A lesbianidade é a suprema negação disso. Mesmo a lésbica que não é butch e que se feminiliza — ela trai um dos preceitos básicos (senão preceito básico) da feminilidade, que é a disposição sexual aos homens. A mulher lésbica, ao negar o acesso masculino a seu corpo, nega a imposição do poder masculino justamente na esfera historicamente utilizada para criar, manter e reproduzir a dominação e a supremacia masculinas (e, consequentemente, utilizada para demarcar e institucionalizar a diferenciação sexual, criando o que atualmente denominamos gênero): a esfera sexual.

Começam a fazer sentido, então, as acusações de lesbianidade, de sapatonice de toda mulher que ocupa esferas tradicionalmente masculinas, desde a política até a do esporte. Porque uma mulher que não ocupa o lugar tradicionalmente feminino — seja da divisão sexual do trabalho, seja da heterossexualidade — quer ser homem. É um combo. Se nega sua condição de subordinação, só pode estar negando sua própria natureza feminina. Essas feministas só podem ser todas sapatão.

Ceder ao processo de feminilização é, então, um grito: eu estou aqui, mas ainda sou mulher. Eu estou aqui, mas deus me livre ser sapatão. Ou, ainda; estou aqui, sou sapatão, mas deus me livre ser feia aos olhos dos homens.

Pobres dessas mulheres. Pobres de nós, aliás, por precisarmos recorrer a isso tantas vezes para conseguirmos sobreviver.

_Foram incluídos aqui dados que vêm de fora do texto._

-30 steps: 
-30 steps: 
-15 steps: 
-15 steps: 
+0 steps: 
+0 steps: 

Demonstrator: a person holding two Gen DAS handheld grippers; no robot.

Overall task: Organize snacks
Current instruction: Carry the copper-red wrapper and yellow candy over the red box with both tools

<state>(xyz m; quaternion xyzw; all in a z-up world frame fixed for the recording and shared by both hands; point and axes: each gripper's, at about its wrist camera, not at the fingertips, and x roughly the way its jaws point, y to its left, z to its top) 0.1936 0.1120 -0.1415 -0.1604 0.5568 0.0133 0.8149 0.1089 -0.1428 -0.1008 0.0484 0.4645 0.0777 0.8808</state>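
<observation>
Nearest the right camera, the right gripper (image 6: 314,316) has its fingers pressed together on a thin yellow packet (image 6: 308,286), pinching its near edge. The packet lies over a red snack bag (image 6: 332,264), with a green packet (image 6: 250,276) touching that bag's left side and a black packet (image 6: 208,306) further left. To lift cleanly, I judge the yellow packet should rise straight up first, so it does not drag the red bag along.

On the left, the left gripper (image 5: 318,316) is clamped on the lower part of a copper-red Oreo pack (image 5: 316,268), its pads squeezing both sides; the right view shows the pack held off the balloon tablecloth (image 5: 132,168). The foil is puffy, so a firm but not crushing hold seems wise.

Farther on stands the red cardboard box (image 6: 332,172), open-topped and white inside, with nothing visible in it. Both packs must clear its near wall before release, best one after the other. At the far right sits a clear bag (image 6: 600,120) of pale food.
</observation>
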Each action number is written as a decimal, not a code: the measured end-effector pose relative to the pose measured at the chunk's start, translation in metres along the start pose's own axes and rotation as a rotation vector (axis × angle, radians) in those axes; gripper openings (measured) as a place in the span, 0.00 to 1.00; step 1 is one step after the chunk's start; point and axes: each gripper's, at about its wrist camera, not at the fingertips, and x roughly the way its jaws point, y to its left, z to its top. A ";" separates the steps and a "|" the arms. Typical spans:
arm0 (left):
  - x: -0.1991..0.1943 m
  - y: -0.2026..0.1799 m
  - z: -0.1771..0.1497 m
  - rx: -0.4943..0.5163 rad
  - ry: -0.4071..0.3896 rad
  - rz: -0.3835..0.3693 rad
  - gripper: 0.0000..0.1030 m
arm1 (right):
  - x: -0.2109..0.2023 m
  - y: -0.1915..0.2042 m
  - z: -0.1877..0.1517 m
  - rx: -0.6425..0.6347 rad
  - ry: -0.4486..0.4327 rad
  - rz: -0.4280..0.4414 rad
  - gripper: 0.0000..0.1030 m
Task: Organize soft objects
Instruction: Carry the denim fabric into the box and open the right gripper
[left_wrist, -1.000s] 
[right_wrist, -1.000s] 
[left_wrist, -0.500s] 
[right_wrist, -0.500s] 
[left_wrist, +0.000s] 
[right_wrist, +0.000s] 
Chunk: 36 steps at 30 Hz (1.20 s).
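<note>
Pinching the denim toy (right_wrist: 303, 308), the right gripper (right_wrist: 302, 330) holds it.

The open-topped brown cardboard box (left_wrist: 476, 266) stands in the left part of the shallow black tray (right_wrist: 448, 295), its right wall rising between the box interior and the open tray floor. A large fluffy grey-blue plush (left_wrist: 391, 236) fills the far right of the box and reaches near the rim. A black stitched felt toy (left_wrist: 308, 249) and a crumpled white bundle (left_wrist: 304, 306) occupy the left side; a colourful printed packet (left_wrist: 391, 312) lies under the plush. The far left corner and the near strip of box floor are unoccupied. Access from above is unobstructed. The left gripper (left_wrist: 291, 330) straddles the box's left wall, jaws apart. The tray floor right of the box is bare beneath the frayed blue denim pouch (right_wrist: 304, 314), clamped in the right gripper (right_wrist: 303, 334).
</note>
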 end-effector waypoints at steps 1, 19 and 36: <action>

Só, por favor, não me vendam isso como uma coisa boa. Como empoderamento. Como performance. Como caso pensado. Como escolha. Porque não é. Nunca foi.

Eu não quero um número maior de saias, saltos e batons nos lugares. Eu quero que ninguém seja obrigada a usar saias, saltos e batons pra chegar a esses lugares e pra conseguir permanecer nesses lugares. E também quero que esses “lugares” sequer existam.